Bei den Untersuchungen zeigte sich auch, dass aus dem Boden eines Buchenwaldes im Lainzer Tiergarten mehr als doppelt so viel des Treibhausgases Stickstoffdioxid freigesetzt wird als im Buchenwald abseits der Stadt Wien. Grund sind die Abgase aus der nahen Stadt. "Wir düngen unsere Wälder unabsichtlich durch die Luft", beklagt der Waldökologe Godbold. Es sei nachgewiesen, dass die Artenvielfalt der Mykorrhiza-Gesellschaften im Waldboden deshalb zurückgeht. Dies gilt im Übrigen nicht nur für Pilze.
So wie heute messbar ist, dass dem Waldboden aus der Luft Stickstoff in zu hohem Maß zugeführt wird, so kann man im Wienerwaldboden auch sehen, wo früher Stickstoff entnommen wurde - und zwar mit dem Rechen. Nachdem Laub einst als Einstreu für das Stallvieh diente, entnahm man dafür die Streuschicht im Wald. Genau an diesen Stellen entwickelte sich nur ein schmaler Oberboden. "Wir können die Bewirtschaftung oft über Jahrhunderte nachvollziehen. Wir Bodenökologen nennen das die Archivfunktion des Bodens", sagt Bodenexperte Englisch.

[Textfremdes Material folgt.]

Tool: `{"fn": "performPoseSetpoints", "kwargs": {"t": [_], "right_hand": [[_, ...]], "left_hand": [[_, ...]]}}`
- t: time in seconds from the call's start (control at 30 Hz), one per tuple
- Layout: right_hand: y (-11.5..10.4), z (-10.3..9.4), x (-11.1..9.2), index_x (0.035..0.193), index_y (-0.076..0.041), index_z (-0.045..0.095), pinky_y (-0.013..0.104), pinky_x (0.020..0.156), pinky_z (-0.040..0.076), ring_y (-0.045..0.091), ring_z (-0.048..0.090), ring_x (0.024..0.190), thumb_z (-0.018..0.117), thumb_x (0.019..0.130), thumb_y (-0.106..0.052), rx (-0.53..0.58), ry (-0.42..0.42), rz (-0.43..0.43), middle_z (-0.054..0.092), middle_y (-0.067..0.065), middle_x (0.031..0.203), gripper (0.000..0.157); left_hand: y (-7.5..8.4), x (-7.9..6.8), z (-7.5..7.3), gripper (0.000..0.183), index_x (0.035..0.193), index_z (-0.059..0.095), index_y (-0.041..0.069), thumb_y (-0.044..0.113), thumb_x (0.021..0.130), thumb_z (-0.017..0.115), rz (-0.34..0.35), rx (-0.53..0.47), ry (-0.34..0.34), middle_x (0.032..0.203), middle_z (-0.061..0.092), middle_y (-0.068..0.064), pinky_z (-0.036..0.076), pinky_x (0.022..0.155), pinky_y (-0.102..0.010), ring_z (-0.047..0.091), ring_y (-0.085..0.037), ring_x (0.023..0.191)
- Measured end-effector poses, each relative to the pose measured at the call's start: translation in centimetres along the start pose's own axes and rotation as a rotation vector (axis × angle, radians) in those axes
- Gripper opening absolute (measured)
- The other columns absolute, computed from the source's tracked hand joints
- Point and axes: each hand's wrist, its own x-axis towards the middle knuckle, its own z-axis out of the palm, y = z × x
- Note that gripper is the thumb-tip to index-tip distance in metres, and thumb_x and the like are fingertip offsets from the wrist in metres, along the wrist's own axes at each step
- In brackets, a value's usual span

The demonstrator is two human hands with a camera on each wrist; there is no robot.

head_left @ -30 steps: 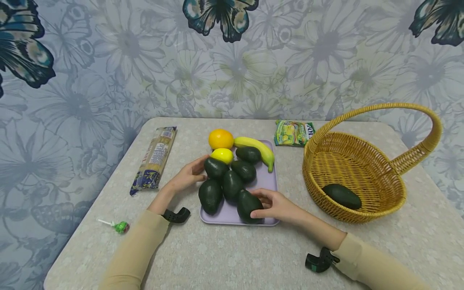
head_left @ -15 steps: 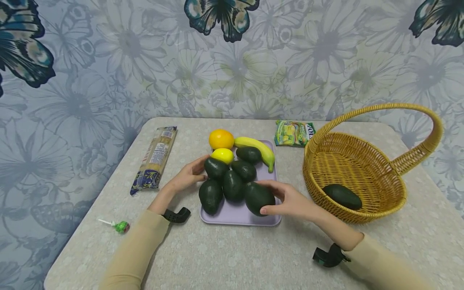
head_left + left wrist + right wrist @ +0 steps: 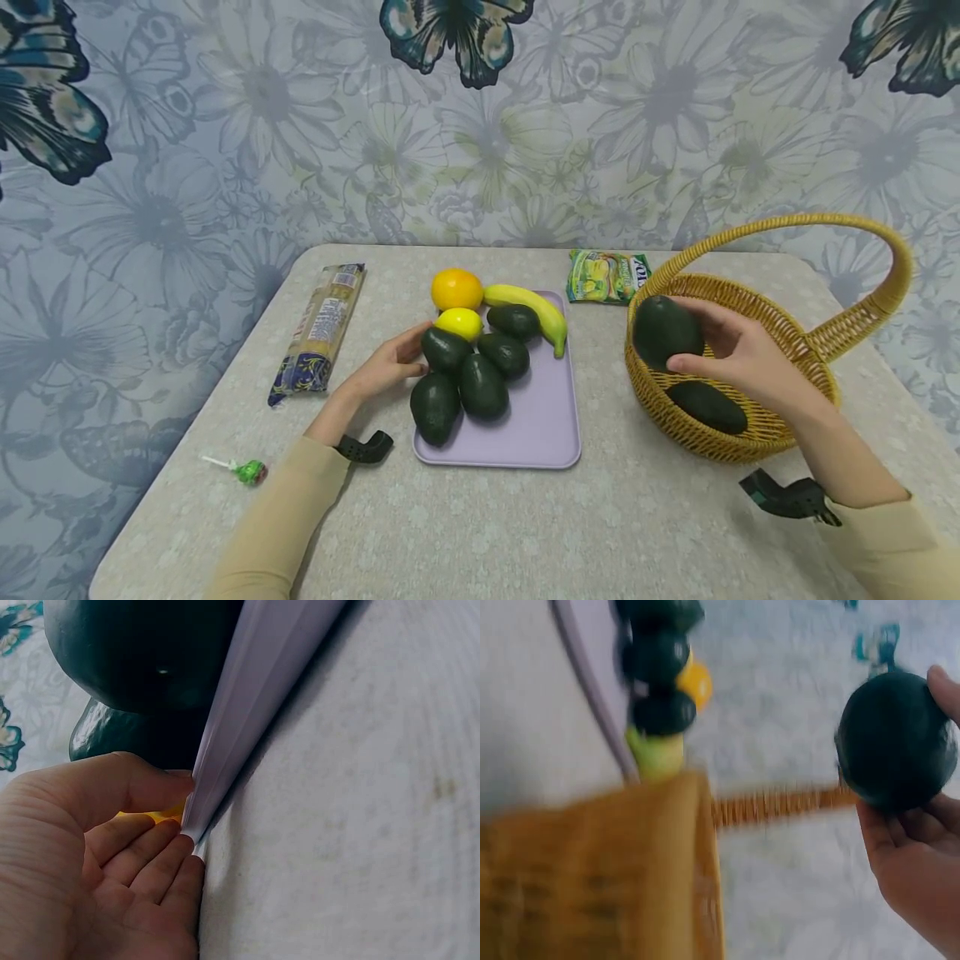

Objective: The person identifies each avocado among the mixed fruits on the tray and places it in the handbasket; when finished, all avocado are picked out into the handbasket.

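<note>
My right hand grips an avocado above the wicker basket. In the right wrist view the same avocado sits between thumb and fingers, above the basket's blurred rim. A second avocado lies inside the basket. My left hand rests at the left edge of the lilac tray, beside an avocado. In the left wrist view the thumb of my left hand touches the tray's rim, and the fingers lie fairly straight along its outer side. Several avocados are grouped on the tray.
A lemon, an orange fruit and a banana lie at the tray's back. A pasta packet and a lollipop are on the left. A green packet lies behind the basket, whose tall handle arches over it.
My right hand has lifted an avocado from the tray's front right and carried it rightward to above the basket. My left hand has stayed at the tray's left edge.
</note>
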Motion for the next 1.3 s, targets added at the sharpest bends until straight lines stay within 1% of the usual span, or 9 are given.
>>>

Was die Zukunft der Waldböden betrifft, wird laut Englisch eines der wesentlichsten Probleme die Verdichtung des Bodens durch schwere Holzerntemaschinen sein. Das kann soweit führen, dass die Bodenporen verschwinden, was massive Auswirkungen auf den Wasserhaushalt, die Durchlüftung, das Bodenleben und die im Boden wurzelnden Pflanzen hat.
Das Entfernen des Laubes schadet dem Waldboden höchstens 200 Jahre lang, eine 20 Tonnen schwere Holzerntemaschine merkt sich der Boden jedoch tausend Jahre lang, so Englischs Bilanz.